Second Estate

Cartoon depicting the burden the third estate crushed under the burden of weight of the First and Second Estate.

Cartoon depicting the burden the third estate crushed under the burden of weight of the First and Second Estate.

The Second Estate was made up of the nobility of France.  These were people who held aristocratic titles.  The nobility of France was not homogenous group.  The highest echelon within the nobility were the Court Nobles who lived in Versailles and had reasonable access to the King and thus the levers of power.  Whilst many nobles had the position in name only these hobereaux (old birds) could be found in provincial France holding small amounts of land from which they would receive rent from their farmers.  

People could become nobles by earning their title through the sword i.e the military, noblesse d’epee (nobles of the sword) or through their achievements in the civil field such as in finance or manufacture these were known as  noblesse de robe (nobles of the robe).  It was also possible to buy titles.  The Second Estate did not have to pay in the fashion that the Third estate had to.  This was deemed morally acceptable as they had devoted themselves to the martial or civil improvement of France.  The nobility made up at most 2% of the population.

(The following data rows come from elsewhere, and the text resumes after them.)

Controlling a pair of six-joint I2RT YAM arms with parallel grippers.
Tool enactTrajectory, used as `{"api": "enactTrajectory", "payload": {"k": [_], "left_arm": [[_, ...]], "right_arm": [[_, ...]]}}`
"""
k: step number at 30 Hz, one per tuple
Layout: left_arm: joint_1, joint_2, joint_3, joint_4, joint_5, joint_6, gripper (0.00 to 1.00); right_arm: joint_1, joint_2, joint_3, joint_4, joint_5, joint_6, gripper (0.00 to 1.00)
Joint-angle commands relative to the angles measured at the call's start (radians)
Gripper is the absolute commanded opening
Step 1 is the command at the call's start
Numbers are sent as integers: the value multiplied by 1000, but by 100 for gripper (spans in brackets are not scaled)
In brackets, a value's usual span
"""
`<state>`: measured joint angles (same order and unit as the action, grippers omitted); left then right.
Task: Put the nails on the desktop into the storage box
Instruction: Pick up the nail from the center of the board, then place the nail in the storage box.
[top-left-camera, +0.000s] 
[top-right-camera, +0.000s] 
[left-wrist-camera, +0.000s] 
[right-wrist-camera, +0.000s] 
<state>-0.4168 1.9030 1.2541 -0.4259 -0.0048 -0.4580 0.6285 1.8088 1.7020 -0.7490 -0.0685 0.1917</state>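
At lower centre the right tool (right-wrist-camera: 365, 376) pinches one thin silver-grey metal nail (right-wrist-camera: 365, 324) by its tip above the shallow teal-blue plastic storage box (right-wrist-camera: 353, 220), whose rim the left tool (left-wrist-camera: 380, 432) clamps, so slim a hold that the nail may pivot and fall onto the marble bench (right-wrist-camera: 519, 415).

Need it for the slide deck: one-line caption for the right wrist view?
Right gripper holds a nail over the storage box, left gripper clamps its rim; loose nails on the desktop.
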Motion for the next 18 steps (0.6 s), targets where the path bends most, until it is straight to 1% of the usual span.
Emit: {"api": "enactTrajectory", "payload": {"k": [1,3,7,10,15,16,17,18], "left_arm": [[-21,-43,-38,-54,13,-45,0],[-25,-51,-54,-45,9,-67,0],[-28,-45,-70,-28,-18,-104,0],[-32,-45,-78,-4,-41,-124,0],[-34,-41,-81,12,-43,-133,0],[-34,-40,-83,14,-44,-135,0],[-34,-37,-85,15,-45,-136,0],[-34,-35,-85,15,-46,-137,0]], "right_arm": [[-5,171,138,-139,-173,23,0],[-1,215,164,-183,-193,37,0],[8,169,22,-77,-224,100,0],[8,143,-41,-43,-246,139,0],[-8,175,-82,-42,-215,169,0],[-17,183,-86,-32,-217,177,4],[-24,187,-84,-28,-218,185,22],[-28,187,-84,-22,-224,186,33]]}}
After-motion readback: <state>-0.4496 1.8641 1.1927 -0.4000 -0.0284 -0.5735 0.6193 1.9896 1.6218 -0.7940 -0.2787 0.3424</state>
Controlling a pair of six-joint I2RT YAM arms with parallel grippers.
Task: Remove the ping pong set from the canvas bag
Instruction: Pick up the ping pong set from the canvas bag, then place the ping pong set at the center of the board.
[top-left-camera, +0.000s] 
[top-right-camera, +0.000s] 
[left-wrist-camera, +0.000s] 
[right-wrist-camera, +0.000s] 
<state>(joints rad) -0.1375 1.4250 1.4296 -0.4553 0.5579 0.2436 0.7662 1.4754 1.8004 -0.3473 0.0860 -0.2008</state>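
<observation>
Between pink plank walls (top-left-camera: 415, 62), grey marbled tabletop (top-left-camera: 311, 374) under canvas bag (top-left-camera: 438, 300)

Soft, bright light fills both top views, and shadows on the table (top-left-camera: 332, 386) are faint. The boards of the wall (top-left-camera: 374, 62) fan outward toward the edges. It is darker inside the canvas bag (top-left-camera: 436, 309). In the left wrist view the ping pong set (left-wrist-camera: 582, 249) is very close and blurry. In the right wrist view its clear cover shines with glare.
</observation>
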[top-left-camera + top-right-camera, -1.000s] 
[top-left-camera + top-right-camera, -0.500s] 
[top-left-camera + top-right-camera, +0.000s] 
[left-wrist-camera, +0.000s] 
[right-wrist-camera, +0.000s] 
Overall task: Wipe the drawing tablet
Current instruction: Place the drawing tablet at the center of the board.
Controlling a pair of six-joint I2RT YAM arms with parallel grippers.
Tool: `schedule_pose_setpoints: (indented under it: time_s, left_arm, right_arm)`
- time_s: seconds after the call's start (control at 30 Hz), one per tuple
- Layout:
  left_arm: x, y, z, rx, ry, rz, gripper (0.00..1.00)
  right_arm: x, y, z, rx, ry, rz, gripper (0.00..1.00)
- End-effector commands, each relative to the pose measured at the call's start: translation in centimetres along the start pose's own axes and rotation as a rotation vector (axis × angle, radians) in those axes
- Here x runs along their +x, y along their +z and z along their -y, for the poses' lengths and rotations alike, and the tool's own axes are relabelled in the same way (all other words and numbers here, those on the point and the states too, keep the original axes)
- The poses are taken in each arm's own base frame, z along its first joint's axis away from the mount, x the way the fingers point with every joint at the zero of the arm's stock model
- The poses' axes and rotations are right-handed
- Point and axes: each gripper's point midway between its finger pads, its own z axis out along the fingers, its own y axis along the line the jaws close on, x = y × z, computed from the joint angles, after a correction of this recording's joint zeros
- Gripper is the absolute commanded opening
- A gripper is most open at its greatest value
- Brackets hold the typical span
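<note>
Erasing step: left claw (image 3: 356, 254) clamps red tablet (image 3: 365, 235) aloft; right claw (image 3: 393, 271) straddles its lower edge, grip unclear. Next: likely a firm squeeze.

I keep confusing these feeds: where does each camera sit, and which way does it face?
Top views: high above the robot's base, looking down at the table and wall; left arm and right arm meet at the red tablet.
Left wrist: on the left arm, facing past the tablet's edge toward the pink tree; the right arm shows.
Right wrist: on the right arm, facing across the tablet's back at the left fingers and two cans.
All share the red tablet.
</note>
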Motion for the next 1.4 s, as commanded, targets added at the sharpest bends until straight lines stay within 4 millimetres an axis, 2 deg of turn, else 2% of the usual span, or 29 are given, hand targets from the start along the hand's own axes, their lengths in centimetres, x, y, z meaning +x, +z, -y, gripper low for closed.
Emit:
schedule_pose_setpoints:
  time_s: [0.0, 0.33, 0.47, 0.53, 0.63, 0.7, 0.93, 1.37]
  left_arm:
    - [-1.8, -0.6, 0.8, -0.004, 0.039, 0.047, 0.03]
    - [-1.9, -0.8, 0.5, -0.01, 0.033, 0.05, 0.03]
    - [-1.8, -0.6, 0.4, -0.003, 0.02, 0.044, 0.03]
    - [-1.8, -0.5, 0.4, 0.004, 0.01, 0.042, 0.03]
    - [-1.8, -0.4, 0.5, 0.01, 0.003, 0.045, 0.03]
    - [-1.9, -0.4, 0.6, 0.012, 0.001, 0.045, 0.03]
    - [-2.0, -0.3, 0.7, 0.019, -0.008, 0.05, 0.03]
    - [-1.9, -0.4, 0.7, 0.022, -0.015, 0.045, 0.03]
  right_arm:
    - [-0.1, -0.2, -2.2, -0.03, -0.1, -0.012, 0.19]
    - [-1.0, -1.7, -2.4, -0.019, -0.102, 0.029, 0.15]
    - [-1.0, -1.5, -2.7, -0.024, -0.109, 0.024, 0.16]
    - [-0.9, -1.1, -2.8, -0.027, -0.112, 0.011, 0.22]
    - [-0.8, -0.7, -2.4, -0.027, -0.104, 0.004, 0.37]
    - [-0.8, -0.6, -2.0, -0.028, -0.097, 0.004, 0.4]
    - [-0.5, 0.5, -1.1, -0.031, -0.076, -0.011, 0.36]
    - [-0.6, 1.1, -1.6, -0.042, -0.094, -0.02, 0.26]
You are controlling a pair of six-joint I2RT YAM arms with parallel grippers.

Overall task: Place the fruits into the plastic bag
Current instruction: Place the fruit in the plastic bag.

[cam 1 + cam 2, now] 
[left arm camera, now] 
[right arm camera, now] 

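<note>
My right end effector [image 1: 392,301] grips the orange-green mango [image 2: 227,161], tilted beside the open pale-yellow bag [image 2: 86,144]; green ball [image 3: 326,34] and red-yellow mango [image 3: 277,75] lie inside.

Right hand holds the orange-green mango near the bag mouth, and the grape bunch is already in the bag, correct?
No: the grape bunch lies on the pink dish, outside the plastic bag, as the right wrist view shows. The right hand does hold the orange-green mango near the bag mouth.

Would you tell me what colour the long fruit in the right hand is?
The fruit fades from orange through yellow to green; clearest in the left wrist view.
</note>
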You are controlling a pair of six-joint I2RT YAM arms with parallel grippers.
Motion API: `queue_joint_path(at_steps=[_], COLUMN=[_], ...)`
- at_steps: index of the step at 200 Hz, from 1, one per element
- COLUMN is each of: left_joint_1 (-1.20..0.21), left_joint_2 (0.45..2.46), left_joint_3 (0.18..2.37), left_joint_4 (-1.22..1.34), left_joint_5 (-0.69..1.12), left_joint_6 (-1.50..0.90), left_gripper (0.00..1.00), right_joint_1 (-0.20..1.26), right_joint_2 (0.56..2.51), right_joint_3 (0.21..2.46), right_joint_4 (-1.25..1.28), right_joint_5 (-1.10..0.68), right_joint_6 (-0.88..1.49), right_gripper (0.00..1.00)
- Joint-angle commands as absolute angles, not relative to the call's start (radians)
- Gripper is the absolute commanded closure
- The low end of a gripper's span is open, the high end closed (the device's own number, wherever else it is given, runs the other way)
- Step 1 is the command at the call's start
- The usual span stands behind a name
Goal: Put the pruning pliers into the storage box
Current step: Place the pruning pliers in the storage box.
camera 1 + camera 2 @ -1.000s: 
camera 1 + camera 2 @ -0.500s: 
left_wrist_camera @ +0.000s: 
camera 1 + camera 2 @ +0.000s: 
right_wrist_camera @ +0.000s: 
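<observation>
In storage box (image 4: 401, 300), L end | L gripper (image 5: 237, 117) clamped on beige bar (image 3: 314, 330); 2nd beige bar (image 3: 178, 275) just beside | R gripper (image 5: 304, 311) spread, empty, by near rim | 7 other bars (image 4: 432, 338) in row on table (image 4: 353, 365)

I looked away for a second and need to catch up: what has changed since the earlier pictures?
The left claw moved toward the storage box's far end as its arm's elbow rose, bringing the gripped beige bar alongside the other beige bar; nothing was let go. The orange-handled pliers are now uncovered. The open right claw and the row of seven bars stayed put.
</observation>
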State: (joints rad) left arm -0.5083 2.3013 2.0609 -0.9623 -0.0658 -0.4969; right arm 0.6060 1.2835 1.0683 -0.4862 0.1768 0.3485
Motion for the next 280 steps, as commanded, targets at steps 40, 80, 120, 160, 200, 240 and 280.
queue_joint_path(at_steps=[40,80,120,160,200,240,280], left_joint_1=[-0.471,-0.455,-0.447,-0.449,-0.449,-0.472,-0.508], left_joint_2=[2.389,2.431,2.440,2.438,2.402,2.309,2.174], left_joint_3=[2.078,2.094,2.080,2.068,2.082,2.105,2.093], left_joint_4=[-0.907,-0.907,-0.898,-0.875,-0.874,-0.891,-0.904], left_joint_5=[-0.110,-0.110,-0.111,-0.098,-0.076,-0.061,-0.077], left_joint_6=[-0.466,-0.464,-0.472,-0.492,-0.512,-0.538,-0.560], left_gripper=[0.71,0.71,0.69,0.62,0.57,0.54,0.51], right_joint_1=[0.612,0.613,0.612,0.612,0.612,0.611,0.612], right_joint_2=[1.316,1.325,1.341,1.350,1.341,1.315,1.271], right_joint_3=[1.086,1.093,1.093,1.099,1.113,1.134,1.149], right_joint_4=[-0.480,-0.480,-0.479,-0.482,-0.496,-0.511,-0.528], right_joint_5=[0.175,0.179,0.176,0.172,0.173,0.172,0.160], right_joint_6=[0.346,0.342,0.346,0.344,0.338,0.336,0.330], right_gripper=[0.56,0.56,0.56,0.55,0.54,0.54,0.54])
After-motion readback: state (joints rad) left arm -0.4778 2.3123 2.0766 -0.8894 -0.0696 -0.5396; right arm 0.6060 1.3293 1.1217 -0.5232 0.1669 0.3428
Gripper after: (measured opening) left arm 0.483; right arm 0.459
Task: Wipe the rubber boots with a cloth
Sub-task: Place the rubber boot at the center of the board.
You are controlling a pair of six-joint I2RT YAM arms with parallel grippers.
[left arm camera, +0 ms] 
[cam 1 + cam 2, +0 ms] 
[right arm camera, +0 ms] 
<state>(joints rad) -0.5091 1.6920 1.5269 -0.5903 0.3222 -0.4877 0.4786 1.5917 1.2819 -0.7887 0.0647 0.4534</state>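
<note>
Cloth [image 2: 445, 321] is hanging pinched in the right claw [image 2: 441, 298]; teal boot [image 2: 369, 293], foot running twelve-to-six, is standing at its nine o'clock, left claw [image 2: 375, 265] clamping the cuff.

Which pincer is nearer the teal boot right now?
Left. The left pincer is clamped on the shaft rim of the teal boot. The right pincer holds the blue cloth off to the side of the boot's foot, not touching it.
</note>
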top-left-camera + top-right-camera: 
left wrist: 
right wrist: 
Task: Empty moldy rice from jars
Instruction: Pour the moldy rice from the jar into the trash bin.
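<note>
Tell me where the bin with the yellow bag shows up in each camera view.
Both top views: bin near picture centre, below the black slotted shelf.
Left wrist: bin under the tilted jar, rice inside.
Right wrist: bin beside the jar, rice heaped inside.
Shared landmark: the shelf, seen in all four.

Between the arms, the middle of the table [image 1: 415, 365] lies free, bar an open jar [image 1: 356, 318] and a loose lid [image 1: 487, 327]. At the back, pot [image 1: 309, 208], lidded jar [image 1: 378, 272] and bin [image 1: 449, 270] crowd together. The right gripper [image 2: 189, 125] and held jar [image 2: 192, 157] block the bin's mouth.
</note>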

Edmund Burke on the French Revolution and the church and nobility.  Taken from Reflections on the Revolution in France, Penguin Classics, London (2004) p222

Perhaps persons, unacquainted with the state of France, on hearing the clergy and the nobles were privileged in point of taxation, may be led to imagine, that previous to the revolution these bodies had contributed nothing to the state.  This is a great mistake. They certainly did not contribute equally with each other, nor either of them equally with the commons.  They both however contributed largely.  Neither nobility nor clergy enjoyed any exemption from the duties of custom, or from any other of the other numerous indirect impositions, which in France as well as here, make so very large a proportion of all payments to the public.  The noblesse paid the capitation.  They also paid a land tax, called the twentieth penny, to the height sometimes of three, sometimes of four shillings in the pound; both of them direct impositions of no light nature and no trivial produce.